It always amazes me how things have a way of finding their way back to you. You lose something you hold dear to your heart. You mourn its loss, even though it's just a thing. You finally come to terms with never seeing it again. Then after a few months, maybe years, it comes back to you. I feel like that is something special.. like the thing you lost is MEANT for you.
For example, back in 2002 ish, I had this great necklace: a cubic zirconium star on a silver chain. I had bought it when my obsession with stars was at its height. I had just gotten my tattoo, and the necklace was the perfect compliment. I wore that necklace every day, no matter what, for about two years. Then, in the fall of 2002, I lost it. I knew I lost it on a visit home from college one weekend, but that was all I knew. I looked and looked, and finally gave up. Fast forward to the next spring, I went home for Easter Break. I was walking from my car towards the house when something shiny caught my eye from the ground. I couldn't believe my eyes when I realized it was my star. All dirty and almost completely covered with mud, but beautiful.
I mentioned in my last blog that I lost my grandmother's ring at my wedding. My grandmother died about 8 years ago, and I had her favorite amethyst and diamond ring. I wore in my wedding ceremony as my something old, to honor her memory. That night, about 4 AM, I woke up out of my deep sleep and realized I had no idea what happened to it. I knew it was gone, without even having to look. But of course I looked. I looked through everything I had with me. We went home and looked through everything brought to the house. I looked in my car. I called my mother and sister in law to make them look through their cars. I called the woman who runs the building where we married. I had the man at the Bed & Breakfast where we'd stayed that night look through his stuff. When I returned from my honeymoon, Carmen and I went back to the wedding place to look through the grass & bushes around the building for an hour.
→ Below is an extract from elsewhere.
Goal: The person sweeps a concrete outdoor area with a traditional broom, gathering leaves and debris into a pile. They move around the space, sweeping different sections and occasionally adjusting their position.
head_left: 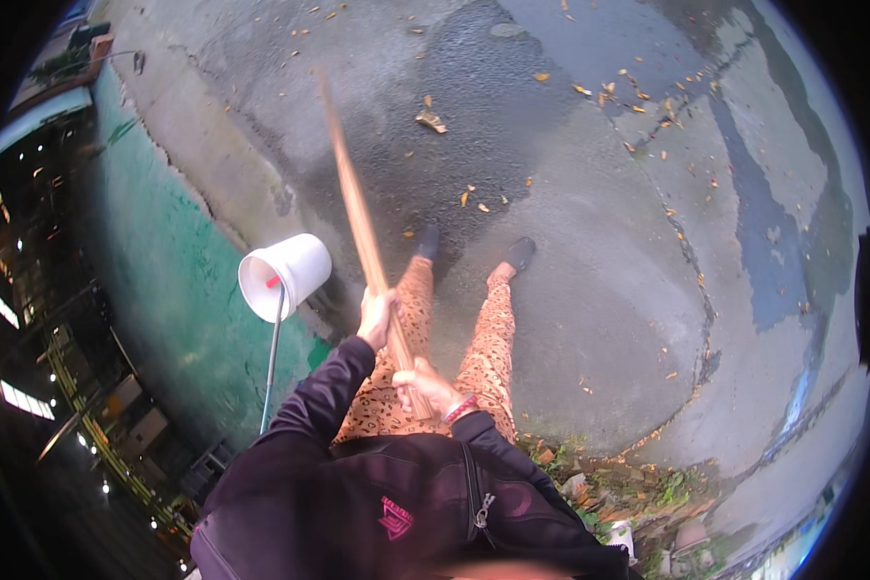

I called Men's Wearhouse to see if it had somehow gotten into Jared's tuxedo pockets.
All of this time.. nothing. Three months of feeling a sense of loss. I know it's just a material possession, and that it doesn't mean much in the real world, but I felt like I was somehow letting my grandmother down.
BUT. Yesterday I was walking around the back of my car. You know that space between the back seats and back windsheild of a car? Where there is always a bunch of dead bugs and no one ever looks? Out of the corner of my eye, I thought I saw a HUGE dead bug back there. I stopped and looked closer.. and there it was. My grandma's ring. Just like it had been there for 3 months. How did I not notice it before? How did I miss it the twenty times I looked through my car?
Doesn't matter. It finally came back to me last night. Like Nana (that's what we called her) was just holding on to it for a while so I would remember her.
But this ring is now even dearer to my heart.